After locating the line with "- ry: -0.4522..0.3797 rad" in the entries below, output it and each following line up to and including the line with "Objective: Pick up", exactly and without pictures.

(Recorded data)
>>>>>

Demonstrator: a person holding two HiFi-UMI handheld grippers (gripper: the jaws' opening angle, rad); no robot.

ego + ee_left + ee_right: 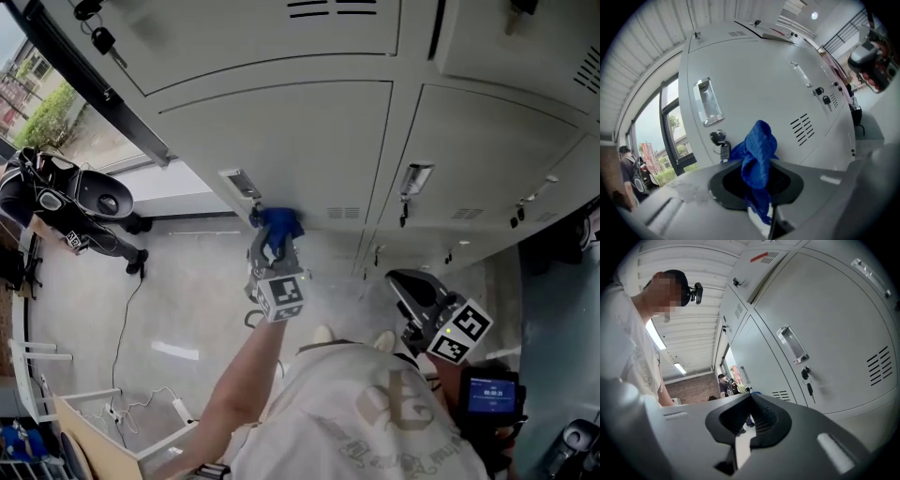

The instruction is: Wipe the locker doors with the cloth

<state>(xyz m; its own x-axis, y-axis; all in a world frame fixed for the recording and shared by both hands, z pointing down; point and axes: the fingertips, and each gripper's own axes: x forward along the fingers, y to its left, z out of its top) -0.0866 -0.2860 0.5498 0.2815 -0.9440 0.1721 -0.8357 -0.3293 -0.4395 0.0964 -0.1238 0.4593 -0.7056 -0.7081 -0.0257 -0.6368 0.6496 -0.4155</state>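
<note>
1. Left gripper [269, 251]: held up to the lockers near the middle of the head view. Its jaws are clamped on a blue cloth [277, 225], and the marker cube [281, 296] faces the camera.
2. Left gripper view: the cloth [758, 152] sticks up bunched from between the jaws of the left gripper [758, 180], with a tail hanging below them.
3. The top of the cloth is up against a grey locker door [768, 79], low on its left side. Actual contact cannot be confirmed.
4. On that door, seen from the cloth:
   - a key [723, 146] hangs in its lock just beside, at 9 o'clock;
   - a recessed handle [707, 101] sits at 11 o'clock;
   - vent slots [804, 129] lie at 2 o'clock.
5. Right gripper [411, 289]: at 4 o'clock from the left one in the head view, lower and well apart from the cloth, short of the doors.
6. Right gripper view: the jaws of the right gripper [750, 401] are together with nothing between them. Another locker door [834, 324] is at 2 o'clock, with its own handle [792, 344] and a key [806, 380] hanging in the lock.
7. Surroundings:
   - a scooter [66, 202] is parked on the pale floor [187, 309] at 9 o'clock in the head view;
   - a person [723, 383] stands far off past the locker row.
</note>
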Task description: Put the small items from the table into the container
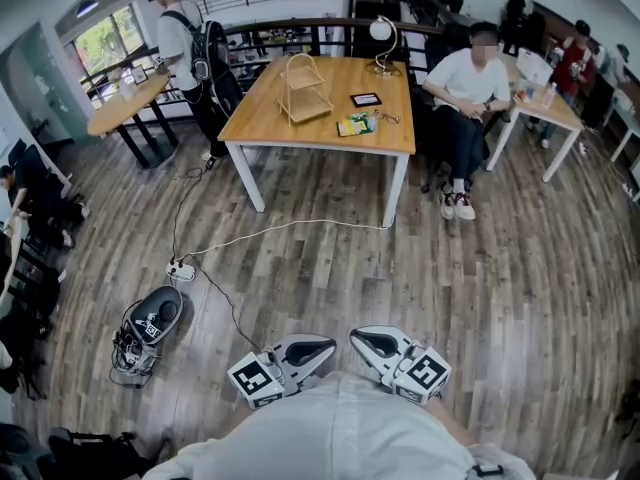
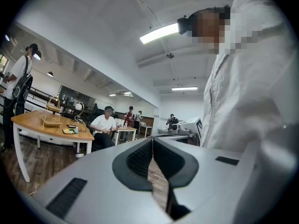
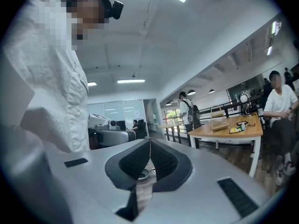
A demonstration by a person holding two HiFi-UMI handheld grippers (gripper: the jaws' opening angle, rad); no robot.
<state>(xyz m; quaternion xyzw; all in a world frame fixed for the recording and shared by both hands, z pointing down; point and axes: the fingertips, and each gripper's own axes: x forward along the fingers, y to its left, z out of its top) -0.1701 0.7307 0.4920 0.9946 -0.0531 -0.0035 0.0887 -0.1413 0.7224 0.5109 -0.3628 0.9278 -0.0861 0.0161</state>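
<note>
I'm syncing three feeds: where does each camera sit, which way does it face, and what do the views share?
Head view: on the person's head, looking steeply down at floor and table; shows shirt, left gripper, right gripper.
Left gripper view: on the left gripper, level, along its shut jaws; table far left, shirt at right.
Right gripper view: on the right gripper, level, along its shut jaws; shirt at left, table at right.
Shared: all three show table and shirt.
</note>
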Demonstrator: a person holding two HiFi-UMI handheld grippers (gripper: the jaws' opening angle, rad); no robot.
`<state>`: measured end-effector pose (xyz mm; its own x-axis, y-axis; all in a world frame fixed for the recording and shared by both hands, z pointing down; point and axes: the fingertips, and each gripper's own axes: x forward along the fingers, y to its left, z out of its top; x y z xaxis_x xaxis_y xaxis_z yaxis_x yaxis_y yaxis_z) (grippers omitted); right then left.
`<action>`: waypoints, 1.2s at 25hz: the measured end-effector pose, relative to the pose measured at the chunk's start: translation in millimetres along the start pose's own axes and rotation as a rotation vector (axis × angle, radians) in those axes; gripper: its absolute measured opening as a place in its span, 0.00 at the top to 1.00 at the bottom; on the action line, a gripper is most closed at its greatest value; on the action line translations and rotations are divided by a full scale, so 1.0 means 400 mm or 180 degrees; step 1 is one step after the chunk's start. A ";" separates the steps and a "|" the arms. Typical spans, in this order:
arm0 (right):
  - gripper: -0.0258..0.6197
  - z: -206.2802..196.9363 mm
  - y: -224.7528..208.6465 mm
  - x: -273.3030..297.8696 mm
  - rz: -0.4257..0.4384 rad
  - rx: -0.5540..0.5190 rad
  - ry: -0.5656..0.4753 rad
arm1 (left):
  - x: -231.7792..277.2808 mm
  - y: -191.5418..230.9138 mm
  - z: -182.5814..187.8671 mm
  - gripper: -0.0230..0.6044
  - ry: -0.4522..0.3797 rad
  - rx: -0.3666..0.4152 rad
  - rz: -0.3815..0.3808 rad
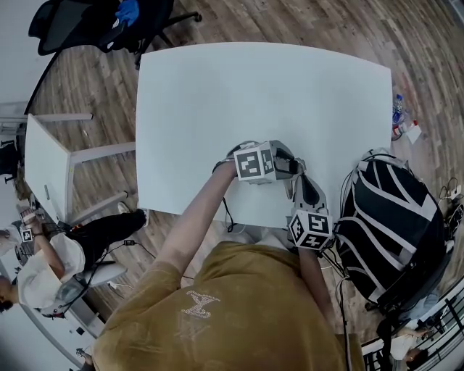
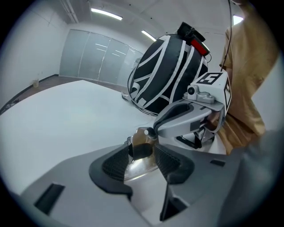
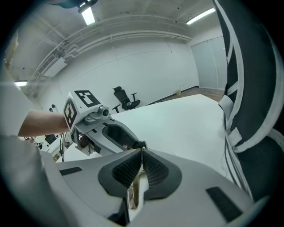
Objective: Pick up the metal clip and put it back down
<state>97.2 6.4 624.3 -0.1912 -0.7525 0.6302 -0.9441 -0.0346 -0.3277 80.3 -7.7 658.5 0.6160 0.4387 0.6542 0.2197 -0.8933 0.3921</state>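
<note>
The metal clip (image 2: pixel 140 142) is a small shiny piece with a dark fold, held just above the white table (image 1: pixel 254 87) near its front edge. My left gripper (image 2: pixel 142 156) grips it across its width, both ribbed pads (image 2: pixel 116 162) against it. My right gripper (image 2: pixel 151 131) comes in from the right and pinches the clip's top edge. In the right gripper view the right gripper (image 3: pixel 141 164) is shut on a thin pale strip of the clip (image 3: pixel 135 191), and the left gripper (image 3: pixel 137 145) meets it tip to tip. In the head view the left gripper (image 1: pixel 290 166) and right gripper (image 1: pixel 299 180) hide the clip.
A black-and-white backpack (image 1: pixel 395 217) stands at the table's right front corner, close to the right gripper. A water bottle (image 1: pixel 397 109) lies on the floor to the right. A black office chair (image 1: pixel 94 22) is behind the table and a second white desk (image 1: pixel 47 163) to the left.
</note>
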 end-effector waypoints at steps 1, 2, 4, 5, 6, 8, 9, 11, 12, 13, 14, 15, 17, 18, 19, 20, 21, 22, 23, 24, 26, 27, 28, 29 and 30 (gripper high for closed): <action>0.94 0.002 -0.002 0.002 -0.0001 -0.0003 -0.0006 | -0.004 0.000 0.000 0.67 0.0001 -0.0034 0.0000; 0.94 0.004 -0.003 0.004 0.0000 -0.0011 -0.0011 | -0.006 -0.001 -0.002 0.67 0.0009 -0.0062 0.0004; 0.94 0.007 -0.005 0.006 0.0010 -0.0045 -0.0016 | -0.012 -0.004 -0.007 0.67 0.0029 -0.0088 0.0019; 0.94 0.008 -0.004 0.007 0.0022 -0.0063 -0.0017 | -0.014 -0.006 -0.011 0.67 0.0036 -0.0093 0.0032; 0.94 0.009 -0.002 0.008 0.0039 -0.0077 -0.0015 | -0.017 -0.008 -0.016 0.67 0.0042 -0.0096 0.0046; 0.94 0.011 0.002 0.009 0.0074 -0.0105 -0.0008 | -0.020 -0.008 -0.025 0.67 0.0041 -0.0096 0.0075; 0.94 0.012 0.004 0.010 0.0088 -0.0120 -0.0003 | -0.021 -0.006 -0.026 0.67 0.0025 -0.0089 0.0087; 0.94 0.015 0.008 0.014 0.0106 -0.0139 0.0006 | -0.027 0.000 -0.016 0.67 -0.0053 -0.0085 0.0089; 0.94 0.016 0.008 0.016 0.0108 -0.0137 0.0007 | -0.031 0.000 -0.007 0.67 -0.0106 -0.0108 0.0075; 0.94 0.017 0.007 0.017 0.0108 -0.0132 0.0007 | -0.035 0.000 0.003 0.67 -0.0157 -0.0138 0.0058; 0.94 0.018 0.005 0.018 0.0107 -0.0129 0.0006 | -0.037 0.000 0.011 0.67 -0.0200 -0.0158 0.0041; 0.94 0.018 0.004 0.019 0.0107 -0.0129 0.0005 | -0.038 0.000 0.017 0.67 -0.0227 -0.0162 0.0026; 0.94 0.017 0.002 0.020 0.0111 -0.0135 0.0003 | -0.036 0.001 0.020 0.67 -0.0231 -0.0133 0.0004; 0.94 0.017 0.003 0.020 0.0115 -0.0143 0.0002 | -0.036 0.001 0.020 0.67 -0.0227 -0.0109 0.0001; 0.94 0.016 0.005 0.020 0.0122 -0.0153 0.0002 | -0.036 0.001 0.022 0.67 -0.0232 -0.0090 0.0005; 0.94 0.017 0.006 0.021 0.0130 -0.0160 0.0001 | -0.034 0.002 0.025 0.67 -0.0246 -0.0082 0.0009; 0.94 0.018 0.007 0.022 0.0136 -0.0163 -0.0001 | -0.031 0.002 0.029 0.67 -0.0261 -0.0088 0.0005; 0.94 0.019 0.007 0.023 0.0140 -0.0164 -0.0004 | -0.027 0.002 0.032 0.67 -0.0264 -0.0104 -0.0009; 0.94 0.019 0.007 0.023 0.0138 -0.0165 -0.0007 | -0.023 0.002 0.034 0.67 -0.0247 -0.0123 -0.0030; 0.94 0.019 0.007 0.024 0.0129 -0.0168 -0.0013 | -0.020 0.001 0.035 0.67 -0.0214 -0.0139 -0.0058; 0.94 0.020 0.002 0.023 0.0093 -0.0171 -0.0035 | -0.018 -0.002 0.031 0.67 -0.0135 -0.0183 -0.0140; 0.94 0.021 -0.003 0.022 0.0069 -0.0165 -0.0050 | -0.019 -0.006 0.027 0.68 -0.0091 -0.0213 -0.0185; 0.94 0.023 -0.007 0.021 0.0049 -0.0152 -0.0063 | -0.020 -0.012 0.019 0.73 -0.0041 -0.0236 -0.0223; 0.94 0.026 -0.011 0.021 0.0040 -0.0136 -0.0071 | -0.020 -0.019 0.010 0.81 0.0006 -0.0253 -0.0259; 0.94 0.029 -0.013 0.022 0.0042 -0.0127 -0.0072 | -0.018 -0.029 0.002 0.86 0.0035 -0.0278 -0.0299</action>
<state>103.7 -7.6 623.4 -0.1981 -0.7674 0.6098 -0.9516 0.0014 -0.3074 73.9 -0.5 648.5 0.5873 0.5216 0.6189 0.2091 -0.8365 0.5065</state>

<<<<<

▸ Completed exercise
  - ry: -0.4522..0.3797 rad
  - rx: -0.3666..0.4152 rad
  - rz: -0.3815..0.3808 rad
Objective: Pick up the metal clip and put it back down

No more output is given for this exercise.